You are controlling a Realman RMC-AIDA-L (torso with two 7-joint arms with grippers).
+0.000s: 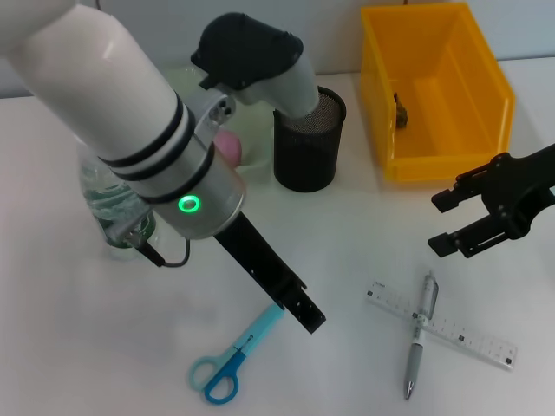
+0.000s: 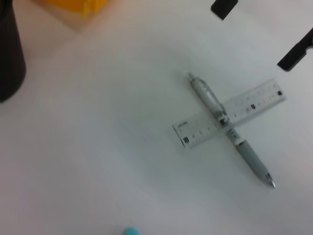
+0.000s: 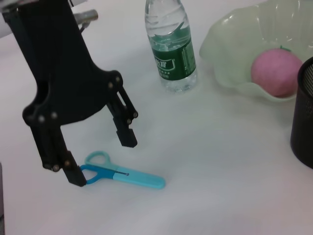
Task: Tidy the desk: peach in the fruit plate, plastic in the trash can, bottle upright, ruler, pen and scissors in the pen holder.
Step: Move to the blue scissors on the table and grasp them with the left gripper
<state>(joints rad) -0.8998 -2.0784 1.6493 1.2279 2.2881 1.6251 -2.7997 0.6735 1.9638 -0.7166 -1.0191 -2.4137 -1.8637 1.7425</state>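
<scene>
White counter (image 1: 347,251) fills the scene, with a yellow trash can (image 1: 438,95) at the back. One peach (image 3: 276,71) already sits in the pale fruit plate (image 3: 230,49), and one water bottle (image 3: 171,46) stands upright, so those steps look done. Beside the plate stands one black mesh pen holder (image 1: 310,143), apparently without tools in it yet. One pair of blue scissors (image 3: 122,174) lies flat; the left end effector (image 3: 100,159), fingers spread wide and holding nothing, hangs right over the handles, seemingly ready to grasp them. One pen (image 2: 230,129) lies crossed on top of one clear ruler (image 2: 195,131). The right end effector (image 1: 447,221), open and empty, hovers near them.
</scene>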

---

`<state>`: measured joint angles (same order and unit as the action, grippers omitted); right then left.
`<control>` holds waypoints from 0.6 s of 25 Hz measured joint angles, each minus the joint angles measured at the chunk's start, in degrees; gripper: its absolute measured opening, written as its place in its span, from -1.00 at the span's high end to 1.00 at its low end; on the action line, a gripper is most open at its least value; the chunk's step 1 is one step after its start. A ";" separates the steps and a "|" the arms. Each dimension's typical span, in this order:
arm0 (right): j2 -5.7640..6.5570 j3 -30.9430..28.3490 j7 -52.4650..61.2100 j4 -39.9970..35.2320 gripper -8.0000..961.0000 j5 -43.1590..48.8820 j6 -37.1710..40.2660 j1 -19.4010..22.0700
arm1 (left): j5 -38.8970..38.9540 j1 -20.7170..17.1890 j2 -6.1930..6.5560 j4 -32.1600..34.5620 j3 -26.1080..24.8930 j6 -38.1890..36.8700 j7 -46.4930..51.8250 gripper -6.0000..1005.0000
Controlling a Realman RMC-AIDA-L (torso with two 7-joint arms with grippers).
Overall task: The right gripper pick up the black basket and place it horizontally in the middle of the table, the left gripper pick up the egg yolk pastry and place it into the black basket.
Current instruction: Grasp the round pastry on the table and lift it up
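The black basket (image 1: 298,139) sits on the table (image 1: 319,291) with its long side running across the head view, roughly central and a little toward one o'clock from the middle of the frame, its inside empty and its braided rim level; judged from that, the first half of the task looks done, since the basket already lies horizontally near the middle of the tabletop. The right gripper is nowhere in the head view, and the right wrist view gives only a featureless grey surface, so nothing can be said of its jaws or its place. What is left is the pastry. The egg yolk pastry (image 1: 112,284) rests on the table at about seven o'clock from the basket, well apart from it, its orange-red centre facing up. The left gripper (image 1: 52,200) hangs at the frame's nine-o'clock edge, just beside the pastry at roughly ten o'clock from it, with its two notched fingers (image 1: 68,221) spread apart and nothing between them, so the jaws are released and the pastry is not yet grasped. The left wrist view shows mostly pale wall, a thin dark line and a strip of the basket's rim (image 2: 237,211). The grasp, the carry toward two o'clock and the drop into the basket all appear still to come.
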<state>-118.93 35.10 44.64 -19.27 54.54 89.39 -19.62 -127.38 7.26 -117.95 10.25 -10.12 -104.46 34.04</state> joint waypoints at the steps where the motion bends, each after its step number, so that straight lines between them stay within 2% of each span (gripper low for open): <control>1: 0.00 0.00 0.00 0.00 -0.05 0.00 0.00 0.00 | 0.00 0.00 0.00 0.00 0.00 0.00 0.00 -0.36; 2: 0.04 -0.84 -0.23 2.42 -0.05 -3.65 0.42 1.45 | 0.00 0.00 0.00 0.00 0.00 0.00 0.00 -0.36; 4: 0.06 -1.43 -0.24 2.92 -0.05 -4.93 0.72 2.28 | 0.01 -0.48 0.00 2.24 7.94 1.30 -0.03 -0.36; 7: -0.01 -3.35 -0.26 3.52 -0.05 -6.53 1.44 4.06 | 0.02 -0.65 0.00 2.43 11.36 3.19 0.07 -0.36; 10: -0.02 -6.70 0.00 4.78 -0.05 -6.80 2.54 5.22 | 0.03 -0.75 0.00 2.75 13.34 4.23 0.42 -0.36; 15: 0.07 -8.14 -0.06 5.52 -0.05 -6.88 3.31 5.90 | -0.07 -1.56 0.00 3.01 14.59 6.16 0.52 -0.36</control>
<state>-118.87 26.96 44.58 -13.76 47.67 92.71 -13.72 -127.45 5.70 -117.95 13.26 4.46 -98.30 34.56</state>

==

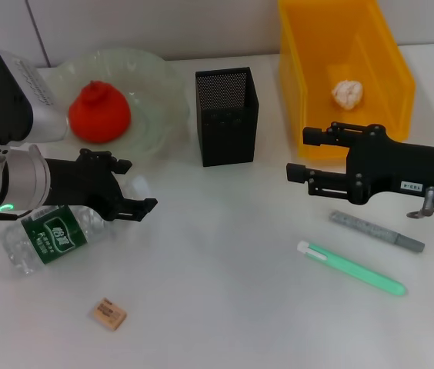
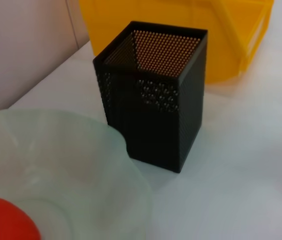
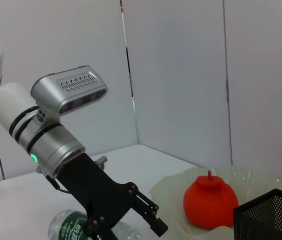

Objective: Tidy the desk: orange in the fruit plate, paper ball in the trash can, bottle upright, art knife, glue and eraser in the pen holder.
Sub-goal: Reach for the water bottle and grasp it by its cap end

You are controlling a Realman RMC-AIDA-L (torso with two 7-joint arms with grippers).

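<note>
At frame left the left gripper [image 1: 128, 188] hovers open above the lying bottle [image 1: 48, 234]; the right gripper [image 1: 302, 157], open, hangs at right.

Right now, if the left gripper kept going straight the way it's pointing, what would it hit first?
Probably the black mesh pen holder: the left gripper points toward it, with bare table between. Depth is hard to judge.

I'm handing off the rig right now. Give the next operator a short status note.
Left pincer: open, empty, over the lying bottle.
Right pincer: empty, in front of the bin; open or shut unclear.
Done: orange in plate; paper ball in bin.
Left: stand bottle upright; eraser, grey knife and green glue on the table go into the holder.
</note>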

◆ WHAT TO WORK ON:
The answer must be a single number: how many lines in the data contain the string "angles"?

◆ ANSWER SPACE:
2